**Work item**
For the entries that follow, report how many lines include the word "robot" and add nothing.

**Stored data**
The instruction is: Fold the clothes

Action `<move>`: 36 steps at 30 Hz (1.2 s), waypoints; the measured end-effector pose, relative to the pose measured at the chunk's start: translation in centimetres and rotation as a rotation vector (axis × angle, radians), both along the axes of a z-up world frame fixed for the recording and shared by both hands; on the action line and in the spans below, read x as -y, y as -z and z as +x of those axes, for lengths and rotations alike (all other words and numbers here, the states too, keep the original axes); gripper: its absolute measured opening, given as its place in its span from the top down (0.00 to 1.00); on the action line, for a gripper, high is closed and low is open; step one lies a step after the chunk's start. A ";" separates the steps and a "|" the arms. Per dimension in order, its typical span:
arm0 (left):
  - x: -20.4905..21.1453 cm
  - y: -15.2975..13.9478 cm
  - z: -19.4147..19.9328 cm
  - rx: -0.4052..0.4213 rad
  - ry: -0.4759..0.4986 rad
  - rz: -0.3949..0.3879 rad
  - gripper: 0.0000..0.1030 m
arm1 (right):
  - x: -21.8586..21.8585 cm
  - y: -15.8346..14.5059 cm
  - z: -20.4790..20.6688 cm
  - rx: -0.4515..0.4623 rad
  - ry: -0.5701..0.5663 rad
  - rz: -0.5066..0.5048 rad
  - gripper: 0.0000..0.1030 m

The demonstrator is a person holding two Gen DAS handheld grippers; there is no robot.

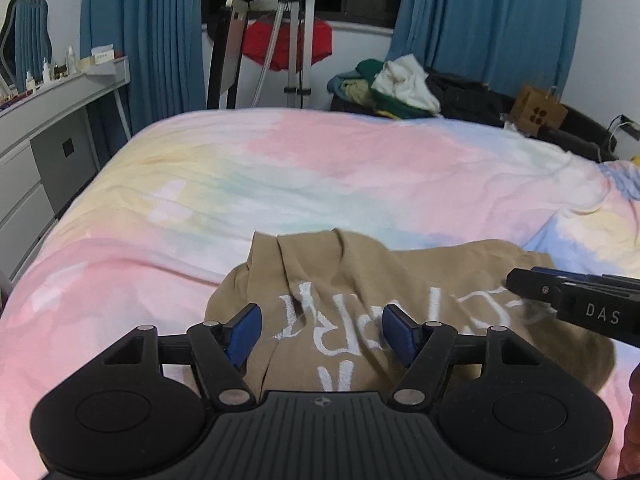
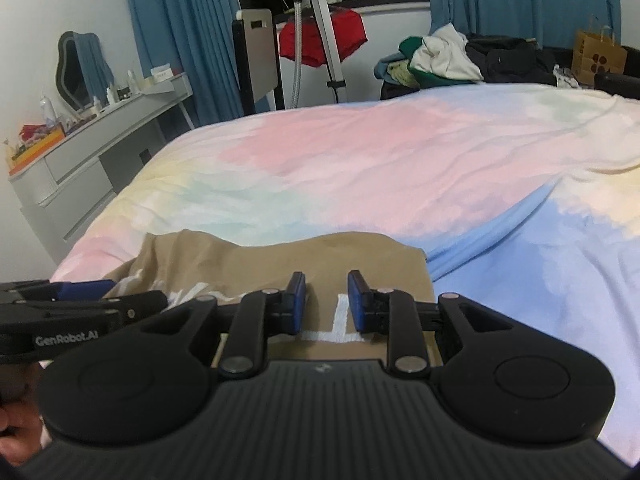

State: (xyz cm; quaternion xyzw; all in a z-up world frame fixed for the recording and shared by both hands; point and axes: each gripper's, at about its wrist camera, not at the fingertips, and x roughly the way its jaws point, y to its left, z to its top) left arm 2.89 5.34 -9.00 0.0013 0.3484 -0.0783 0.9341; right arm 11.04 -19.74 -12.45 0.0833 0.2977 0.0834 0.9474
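The tan shirt (image 1: 360, 300) is lying bunched on the pastel bedspread (image 1: 320, 168), its white lettering facing up and running under both grippers. The left gripper (image 1: 322, 334) is hovering over the shirt's crumpled near part with its blue pads (image 1: 244, 334) standing wide apart; nothing is pinched between them, and the cloth is showing through the gap and beyond the tips. The right gripper (image 2: 326, 304) is hanging over the flatter right side of the shirt (image 2: 280, 256), its pads (image 2: 356, 304) sitting only a narrow gap apart, with a white letter stroke visible between them. No cloth is rising into that gap, so it appears to be holding nothing.

Beyond the fingertips the shirt's far edge is folding over itself in a ridge. The risk, as I judge it, is that either gripper will be closing on several layers at once, dragging the whole bundle instead of one edge, so the fold comes out lopsided. The two grippers are also working close together, and a careless reach could be knocking one into the other.
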 end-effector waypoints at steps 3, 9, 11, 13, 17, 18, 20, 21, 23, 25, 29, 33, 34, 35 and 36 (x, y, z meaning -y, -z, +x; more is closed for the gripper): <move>-0.1 -0.9 -1.5 0.016 0.010 -0.015 0.33 | -0.2 -0.8 -1.7 0.018 -0.014 -0.015 0.74; 1.0 -1.1 -3.0 0.021 0.029 0.021 0.32 | -0.4 -0.9 -3.2 0.007 -0.017 -0.045 0.74; 1.3 -0.3 -2.7 0.010 0.030 0.042 0.30 | -0.2 -0.4 -2.7 -0.018 -0.012 -0.031 0.74; 1.4 0.5 -2.3 0.001 0.027 0.057 0.30 | -0.1 0.5 -2.0 -0.046 -0.010 -0.010 0.74; 1.2 1.2 -1.9 0.003 0.018 0.068 0.28 | 0.0 1.5 -1.3 -0.079 -0.001 0.020 0.75; 1.2 1.1 -2.0 0.011 0.022 0.074 0.27 | 0.0 1.5 -1.3 -0.080 0.001 0.023 0.75; 1.2 0.7 -2.3 0.017 0.024 0.078 0.27 | 0.0 1.5 -1.6 -0.077 0.001 0.022 0.74; 1.1 0.5 -2.6 0.015 0.024 0.067 0.27 | 0.0 1.4 -1.6 -0.076 0.001 0.021 0.74; 0.8 -0.2 -3.1 0.008 0.024 0.034 0.25 | 0.2 1.4 -1.7 -0.075 0.002 0.033 0.74; 0.1 -1.2 -4.1 -0.012 0.023 -0.048 0.23 | 0.7 1.3 -1.7 -0.076 0.006 0.060 0.74; -3.4 -3.6 -6.2 -0.045 -0.019 -0.381 0.10 | 1.7 0.9 -1.8 -0.074 0.021 0.130 0.74; -5.9 -2.6 -5.9 -0.193 -0.044 -0.669 0.07 | 2.8 0.3 -1.8 -0.072 0.041 0.219 0.74; -6.0 -1.9 -5.6 -0.227 -0.053 -0.699 0.07 | 3.0 0.1 -1.9 -0.068 0.045 0.232 0.74; -6.1 -1.1 -5.3 -0.256 -0.069 -0.706 0.07 | 3.1 -0.1 -1.9 -0.062 0.049 0.241 0.74; -6.1 -0.2 -5.0 -0.284 -0.086 -0.709 0.07 | 3.2 -0.3 -2.1 -0.055 0.054 0.242 0.74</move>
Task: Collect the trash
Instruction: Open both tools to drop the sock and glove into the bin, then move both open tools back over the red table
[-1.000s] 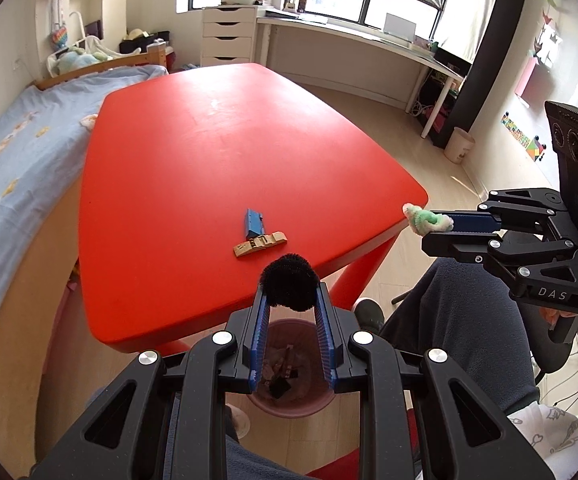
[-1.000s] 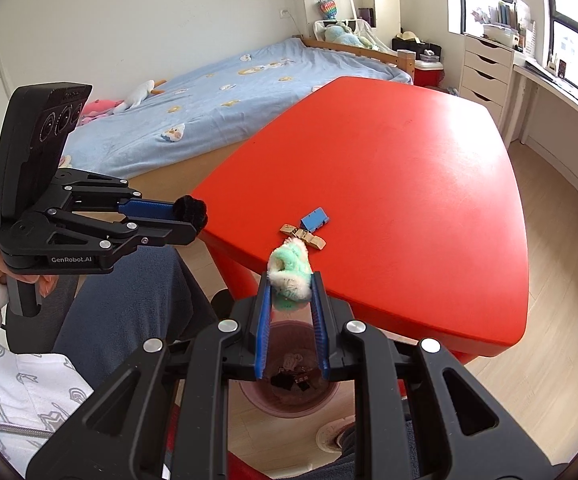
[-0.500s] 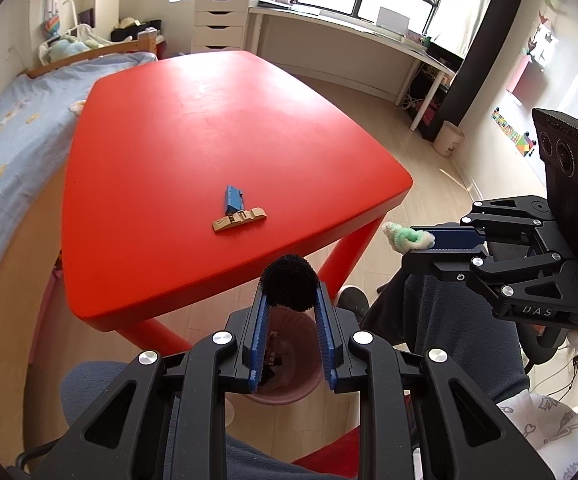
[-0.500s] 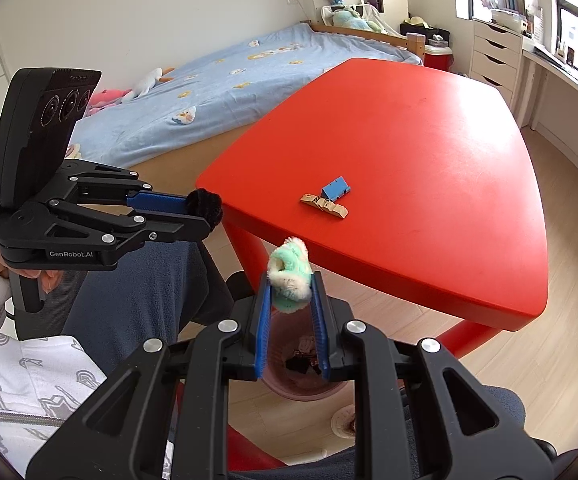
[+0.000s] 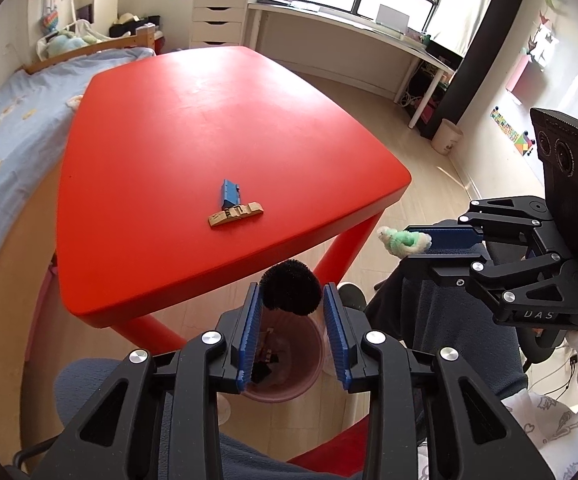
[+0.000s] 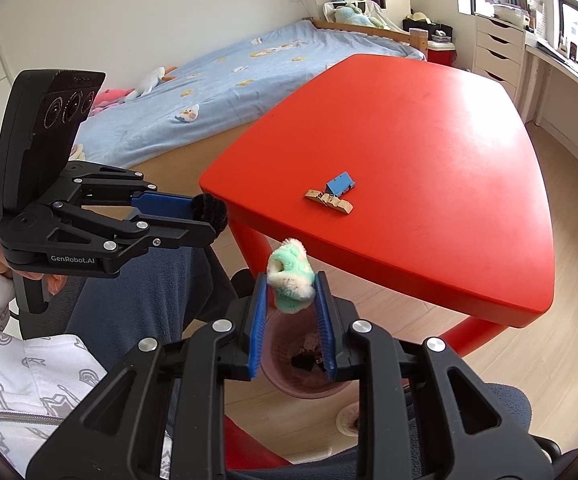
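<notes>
My left gripper (image 5: 291,300) is shut on a black fuzzy pom-pom (image 5: 290,288), held over a pink trash bin (image 5: 289,368) on the floor below the red table (image 5: 193,140). My right gripper (image 6: 291,292) is shut on a green-and-white fuzzy ball (image 6: 291,280), also above the pink trash bin (image 6: 305,360), which holds dark scraps. A blue clip (image 5: 230,193) and a wooden clothespin (image 5: 236,214) lie together on the table near its front edge. The left gripper shows in the right wrist view (image 6: 213,216); the right gripper shows in the left wrist view (image 5: 401,240).
A bed (image 6: 225,76) with a blue sheet stands beside the table. A white drawer unit (image 5: 219,20) and a long desk (image 5: 349,36) stand under the windows. The person's legs (image 5: 441,320) sit between the grippers and the table leg (image 5: 349,248).
Both grippers have pulled back from the table and dropped lower over the pink bin. Each still holds its fuzzy ball. The left jaws look slightly wider apart.
</notes>
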### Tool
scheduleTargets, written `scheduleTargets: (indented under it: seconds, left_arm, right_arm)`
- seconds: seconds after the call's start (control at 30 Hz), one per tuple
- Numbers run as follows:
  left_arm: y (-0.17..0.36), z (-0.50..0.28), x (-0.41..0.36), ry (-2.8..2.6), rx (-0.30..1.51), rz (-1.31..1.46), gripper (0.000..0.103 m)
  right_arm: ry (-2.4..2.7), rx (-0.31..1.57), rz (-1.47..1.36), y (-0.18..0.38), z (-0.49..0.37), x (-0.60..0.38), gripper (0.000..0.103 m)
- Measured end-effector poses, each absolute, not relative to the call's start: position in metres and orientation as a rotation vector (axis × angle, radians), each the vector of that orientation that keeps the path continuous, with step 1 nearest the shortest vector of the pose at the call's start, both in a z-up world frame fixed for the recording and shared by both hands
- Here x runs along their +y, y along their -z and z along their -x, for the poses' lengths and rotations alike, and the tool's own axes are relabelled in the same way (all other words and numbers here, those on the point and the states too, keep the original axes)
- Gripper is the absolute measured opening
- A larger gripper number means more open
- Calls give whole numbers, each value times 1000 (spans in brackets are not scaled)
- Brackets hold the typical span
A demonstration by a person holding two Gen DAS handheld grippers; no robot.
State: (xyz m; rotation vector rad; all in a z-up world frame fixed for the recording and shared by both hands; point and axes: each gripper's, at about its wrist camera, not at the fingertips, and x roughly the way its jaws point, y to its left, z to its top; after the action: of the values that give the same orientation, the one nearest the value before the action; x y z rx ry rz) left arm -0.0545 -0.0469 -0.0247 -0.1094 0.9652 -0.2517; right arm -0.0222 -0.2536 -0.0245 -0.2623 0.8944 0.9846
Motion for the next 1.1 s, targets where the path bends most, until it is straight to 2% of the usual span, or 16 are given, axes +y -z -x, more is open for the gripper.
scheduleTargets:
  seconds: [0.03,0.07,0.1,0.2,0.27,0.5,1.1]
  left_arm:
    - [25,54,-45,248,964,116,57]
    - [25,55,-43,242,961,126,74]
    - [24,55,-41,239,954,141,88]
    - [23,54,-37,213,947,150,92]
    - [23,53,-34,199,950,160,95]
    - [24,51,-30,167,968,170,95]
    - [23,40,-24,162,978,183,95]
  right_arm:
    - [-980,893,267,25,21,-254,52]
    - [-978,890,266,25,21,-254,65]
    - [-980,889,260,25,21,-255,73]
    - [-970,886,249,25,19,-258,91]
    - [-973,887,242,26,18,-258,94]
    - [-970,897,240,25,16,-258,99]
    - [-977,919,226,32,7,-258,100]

**Task solution**
2